Biosimilars began approved in Europe around 2018, with US approval following shortly after in 2018–2020.
-
What is the main factor driving biosimilar adoption?
Cost savings and patent expirations are primary factors. Payer policies favor biosimilars to reduce healthcare expenditures.
-
How will biosimilar competition affect future revenues?
Biosimilar entry is expected to reduce NUTROPIN AQ's market share and price, leading to lower revenues in mature markets.
-
Which regions are leading biosimilar adoption for growth hormone drugs?
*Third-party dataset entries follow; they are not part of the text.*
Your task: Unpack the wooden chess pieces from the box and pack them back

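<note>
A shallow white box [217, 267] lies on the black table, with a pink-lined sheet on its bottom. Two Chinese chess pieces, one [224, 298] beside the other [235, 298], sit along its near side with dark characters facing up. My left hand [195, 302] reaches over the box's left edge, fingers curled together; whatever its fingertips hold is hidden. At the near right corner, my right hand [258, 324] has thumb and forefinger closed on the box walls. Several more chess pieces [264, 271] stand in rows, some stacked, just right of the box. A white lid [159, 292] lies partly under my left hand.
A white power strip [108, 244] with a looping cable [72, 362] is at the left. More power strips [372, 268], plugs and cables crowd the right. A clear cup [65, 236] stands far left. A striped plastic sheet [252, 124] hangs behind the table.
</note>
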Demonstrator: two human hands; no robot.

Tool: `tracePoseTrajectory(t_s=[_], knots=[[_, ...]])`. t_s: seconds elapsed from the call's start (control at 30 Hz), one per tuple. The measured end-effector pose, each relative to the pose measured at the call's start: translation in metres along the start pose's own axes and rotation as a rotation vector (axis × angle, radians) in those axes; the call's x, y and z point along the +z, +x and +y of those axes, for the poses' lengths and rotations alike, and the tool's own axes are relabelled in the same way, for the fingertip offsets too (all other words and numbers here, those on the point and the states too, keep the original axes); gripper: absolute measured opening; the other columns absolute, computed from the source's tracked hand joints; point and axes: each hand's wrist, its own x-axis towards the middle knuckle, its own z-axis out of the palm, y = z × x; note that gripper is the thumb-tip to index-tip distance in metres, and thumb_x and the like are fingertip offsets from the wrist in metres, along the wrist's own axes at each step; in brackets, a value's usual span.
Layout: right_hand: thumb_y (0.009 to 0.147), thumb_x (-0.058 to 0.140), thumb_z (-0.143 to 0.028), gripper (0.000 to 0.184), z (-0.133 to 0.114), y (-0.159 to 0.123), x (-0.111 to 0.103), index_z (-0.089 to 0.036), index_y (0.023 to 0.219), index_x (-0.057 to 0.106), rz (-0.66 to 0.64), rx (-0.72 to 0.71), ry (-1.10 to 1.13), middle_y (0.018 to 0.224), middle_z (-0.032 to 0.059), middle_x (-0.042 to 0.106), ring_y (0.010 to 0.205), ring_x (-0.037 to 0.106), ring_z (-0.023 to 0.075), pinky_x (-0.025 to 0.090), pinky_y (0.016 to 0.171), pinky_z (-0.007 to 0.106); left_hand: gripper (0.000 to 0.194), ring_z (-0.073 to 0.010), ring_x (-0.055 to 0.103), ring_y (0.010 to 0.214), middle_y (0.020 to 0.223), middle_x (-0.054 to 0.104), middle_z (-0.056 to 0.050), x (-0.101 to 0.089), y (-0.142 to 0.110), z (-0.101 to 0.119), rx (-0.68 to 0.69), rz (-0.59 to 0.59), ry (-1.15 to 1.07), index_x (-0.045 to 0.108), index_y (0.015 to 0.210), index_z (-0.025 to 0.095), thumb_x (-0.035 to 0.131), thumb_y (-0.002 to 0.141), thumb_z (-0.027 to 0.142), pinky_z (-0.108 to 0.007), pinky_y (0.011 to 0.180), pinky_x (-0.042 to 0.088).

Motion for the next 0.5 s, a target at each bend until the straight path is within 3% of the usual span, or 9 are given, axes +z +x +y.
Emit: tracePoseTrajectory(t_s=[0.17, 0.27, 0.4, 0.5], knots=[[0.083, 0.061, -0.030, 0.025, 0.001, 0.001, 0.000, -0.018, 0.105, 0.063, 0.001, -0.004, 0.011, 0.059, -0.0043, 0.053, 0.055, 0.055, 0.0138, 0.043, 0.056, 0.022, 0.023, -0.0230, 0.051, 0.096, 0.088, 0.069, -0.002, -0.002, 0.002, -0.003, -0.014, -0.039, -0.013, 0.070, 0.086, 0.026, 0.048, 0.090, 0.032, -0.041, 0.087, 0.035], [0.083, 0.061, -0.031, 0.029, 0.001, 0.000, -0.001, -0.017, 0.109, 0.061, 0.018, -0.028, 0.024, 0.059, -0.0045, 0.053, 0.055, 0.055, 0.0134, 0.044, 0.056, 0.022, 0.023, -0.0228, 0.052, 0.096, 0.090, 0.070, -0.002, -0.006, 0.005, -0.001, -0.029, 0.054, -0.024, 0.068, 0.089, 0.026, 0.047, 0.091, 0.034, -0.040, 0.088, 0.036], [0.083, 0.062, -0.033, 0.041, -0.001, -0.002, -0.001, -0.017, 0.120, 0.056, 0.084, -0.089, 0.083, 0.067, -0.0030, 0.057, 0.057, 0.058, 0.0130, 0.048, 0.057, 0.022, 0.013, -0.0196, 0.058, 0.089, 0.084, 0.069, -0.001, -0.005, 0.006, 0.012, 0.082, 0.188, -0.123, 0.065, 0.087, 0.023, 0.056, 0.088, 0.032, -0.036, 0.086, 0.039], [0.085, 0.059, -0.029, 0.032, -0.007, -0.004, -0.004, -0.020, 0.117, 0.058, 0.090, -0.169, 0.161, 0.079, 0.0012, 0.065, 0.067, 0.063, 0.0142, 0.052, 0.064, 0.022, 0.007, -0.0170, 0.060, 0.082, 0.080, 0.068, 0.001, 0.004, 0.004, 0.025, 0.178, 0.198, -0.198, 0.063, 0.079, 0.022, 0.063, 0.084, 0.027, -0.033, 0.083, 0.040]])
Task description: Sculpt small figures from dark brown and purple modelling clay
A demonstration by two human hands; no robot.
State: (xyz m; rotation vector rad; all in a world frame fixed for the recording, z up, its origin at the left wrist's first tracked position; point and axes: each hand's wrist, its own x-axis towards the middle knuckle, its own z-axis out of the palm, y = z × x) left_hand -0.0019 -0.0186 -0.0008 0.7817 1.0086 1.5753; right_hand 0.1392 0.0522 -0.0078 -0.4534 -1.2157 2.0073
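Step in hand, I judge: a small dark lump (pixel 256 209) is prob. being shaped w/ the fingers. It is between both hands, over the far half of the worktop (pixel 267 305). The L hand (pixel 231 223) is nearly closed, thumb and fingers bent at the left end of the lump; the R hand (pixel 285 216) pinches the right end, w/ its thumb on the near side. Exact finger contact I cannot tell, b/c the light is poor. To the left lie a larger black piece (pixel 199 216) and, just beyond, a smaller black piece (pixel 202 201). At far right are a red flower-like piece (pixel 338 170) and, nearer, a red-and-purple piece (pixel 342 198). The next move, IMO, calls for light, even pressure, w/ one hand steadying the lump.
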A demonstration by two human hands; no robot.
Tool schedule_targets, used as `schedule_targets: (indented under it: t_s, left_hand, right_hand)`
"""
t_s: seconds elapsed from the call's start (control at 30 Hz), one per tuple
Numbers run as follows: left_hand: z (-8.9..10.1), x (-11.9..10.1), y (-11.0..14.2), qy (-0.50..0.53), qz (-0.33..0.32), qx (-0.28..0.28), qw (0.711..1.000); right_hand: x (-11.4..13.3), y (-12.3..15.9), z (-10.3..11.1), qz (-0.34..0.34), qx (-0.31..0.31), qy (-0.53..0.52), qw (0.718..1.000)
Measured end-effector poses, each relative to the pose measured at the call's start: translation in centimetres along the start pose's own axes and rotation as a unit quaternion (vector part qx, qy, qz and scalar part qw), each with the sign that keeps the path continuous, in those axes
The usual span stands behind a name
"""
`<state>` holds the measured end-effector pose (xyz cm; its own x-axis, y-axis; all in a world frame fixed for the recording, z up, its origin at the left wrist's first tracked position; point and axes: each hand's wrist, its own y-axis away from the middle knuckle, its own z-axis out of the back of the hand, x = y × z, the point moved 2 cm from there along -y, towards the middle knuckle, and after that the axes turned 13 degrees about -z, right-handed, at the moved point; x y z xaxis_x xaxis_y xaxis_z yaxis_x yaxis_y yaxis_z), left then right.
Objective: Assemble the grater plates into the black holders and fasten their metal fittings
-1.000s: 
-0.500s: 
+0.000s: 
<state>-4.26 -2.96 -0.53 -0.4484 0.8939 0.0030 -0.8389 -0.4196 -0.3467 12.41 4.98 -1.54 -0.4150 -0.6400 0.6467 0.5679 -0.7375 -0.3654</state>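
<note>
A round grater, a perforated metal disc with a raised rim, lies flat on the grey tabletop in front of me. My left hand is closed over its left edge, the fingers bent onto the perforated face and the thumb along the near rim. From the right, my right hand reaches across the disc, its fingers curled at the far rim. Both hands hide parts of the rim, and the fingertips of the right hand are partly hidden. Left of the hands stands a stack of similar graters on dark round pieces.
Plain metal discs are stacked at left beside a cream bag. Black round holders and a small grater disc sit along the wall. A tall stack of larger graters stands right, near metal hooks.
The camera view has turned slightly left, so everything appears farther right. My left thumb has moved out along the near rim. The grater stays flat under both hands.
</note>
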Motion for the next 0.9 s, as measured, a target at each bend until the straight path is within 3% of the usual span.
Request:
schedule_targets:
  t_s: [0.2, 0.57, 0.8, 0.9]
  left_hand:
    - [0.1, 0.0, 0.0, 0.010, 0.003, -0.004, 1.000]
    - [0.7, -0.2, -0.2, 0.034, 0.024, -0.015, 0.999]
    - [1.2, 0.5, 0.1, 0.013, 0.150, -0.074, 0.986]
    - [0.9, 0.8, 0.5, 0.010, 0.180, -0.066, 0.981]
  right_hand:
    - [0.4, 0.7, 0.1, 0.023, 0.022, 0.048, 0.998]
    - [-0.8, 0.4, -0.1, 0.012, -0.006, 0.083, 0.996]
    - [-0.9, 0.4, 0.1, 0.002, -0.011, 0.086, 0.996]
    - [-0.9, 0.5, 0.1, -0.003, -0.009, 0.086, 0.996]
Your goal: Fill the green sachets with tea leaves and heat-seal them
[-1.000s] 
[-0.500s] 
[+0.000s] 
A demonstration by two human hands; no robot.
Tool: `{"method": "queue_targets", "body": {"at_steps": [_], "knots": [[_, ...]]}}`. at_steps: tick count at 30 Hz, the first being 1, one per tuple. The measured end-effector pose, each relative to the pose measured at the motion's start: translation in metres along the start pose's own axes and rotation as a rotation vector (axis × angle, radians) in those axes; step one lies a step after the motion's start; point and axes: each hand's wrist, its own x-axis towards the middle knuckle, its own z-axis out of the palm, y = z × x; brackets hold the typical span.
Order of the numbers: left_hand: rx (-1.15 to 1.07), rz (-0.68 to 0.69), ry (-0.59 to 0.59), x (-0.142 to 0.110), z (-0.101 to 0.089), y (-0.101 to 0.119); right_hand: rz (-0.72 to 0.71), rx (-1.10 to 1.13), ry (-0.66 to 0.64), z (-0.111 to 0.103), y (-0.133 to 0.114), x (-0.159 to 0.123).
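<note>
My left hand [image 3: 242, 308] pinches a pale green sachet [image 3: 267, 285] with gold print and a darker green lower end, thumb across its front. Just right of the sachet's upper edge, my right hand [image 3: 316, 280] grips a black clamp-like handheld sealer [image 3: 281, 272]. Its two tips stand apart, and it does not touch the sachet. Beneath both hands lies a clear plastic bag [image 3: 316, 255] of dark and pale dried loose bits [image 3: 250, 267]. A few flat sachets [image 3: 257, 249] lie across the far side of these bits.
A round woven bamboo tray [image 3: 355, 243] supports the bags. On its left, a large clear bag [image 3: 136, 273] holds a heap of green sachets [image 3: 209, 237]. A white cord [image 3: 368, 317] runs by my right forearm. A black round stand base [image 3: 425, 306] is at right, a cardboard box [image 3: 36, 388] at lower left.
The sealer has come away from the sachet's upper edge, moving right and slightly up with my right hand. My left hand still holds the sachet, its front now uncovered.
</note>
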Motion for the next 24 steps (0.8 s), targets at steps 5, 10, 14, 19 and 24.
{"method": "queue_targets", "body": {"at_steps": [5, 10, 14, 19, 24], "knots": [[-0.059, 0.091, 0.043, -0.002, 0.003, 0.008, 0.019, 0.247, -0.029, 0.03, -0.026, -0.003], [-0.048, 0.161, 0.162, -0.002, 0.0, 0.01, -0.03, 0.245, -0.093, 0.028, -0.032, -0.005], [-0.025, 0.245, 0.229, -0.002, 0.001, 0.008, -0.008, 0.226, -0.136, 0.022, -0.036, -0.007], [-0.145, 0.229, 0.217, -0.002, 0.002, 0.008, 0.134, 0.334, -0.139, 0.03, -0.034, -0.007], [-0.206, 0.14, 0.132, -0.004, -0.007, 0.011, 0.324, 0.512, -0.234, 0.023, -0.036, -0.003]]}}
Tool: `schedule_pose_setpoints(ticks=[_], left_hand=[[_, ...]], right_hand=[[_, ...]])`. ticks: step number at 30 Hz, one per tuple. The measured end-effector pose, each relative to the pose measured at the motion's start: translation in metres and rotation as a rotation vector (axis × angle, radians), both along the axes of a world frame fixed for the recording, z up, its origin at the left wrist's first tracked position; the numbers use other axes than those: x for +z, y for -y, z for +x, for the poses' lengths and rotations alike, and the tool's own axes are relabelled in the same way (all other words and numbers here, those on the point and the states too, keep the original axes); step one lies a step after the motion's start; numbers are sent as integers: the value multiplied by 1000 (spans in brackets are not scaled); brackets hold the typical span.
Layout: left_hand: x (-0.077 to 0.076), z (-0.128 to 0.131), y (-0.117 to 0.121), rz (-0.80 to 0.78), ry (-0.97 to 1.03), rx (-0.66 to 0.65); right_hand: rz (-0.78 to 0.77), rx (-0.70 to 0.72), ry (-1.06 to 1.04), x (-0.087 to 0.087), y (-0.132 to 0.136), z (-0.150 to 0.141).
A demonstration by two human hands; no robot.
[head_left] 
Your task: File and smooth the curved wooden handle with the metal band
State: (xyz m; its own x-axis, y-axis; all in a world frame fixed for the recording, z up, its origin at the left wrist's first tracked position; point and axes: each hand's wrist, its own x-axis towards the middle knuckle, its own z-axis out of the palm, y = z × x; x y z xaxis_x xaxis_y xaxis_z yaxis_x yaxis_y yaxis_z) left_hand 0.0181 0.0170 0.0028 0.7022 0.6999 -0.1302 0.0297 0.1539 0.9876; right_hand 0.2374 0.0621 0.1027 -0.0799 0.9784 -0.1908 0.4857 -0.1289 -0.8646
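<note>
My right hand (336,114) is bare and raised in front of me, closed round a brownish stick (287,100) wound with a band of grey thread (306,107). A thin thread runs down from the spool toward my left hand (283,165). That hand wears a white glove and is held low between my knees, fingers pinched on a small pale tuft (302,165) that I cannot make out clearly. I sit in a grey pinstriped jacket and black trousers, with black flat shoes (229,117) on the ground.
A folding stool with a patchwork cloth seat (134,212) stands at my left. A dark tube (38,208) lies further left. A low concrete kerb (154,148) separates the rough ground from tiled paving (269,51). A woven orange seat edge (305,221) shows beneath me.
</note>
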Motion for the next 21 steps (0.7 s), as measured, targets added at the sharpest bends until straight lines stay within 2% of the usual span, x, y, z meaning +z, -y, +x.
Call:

Europe and Asia-Pacific are leading due to proactive regulatory frameworks and healthcare system demands.
-
What challenges inhibit biosimilar market penetration?
Regulatory complexity, prescriber skepticism, and limited interchangeability policies impede rapid adoption.
References
[1] MarketWatch. (2022). Growth hormone market report.
[2] EvaluatePharma. (2022). 2021 global biotech sales report.
[3] EMA. (2020). Biosimilar medicines’ regulatory pathway.
[4] IQVIA. (2022). Biosimilar market access and pricing analysis.
[5] U.S. FDA. (2021). Biosimilar development and approval process.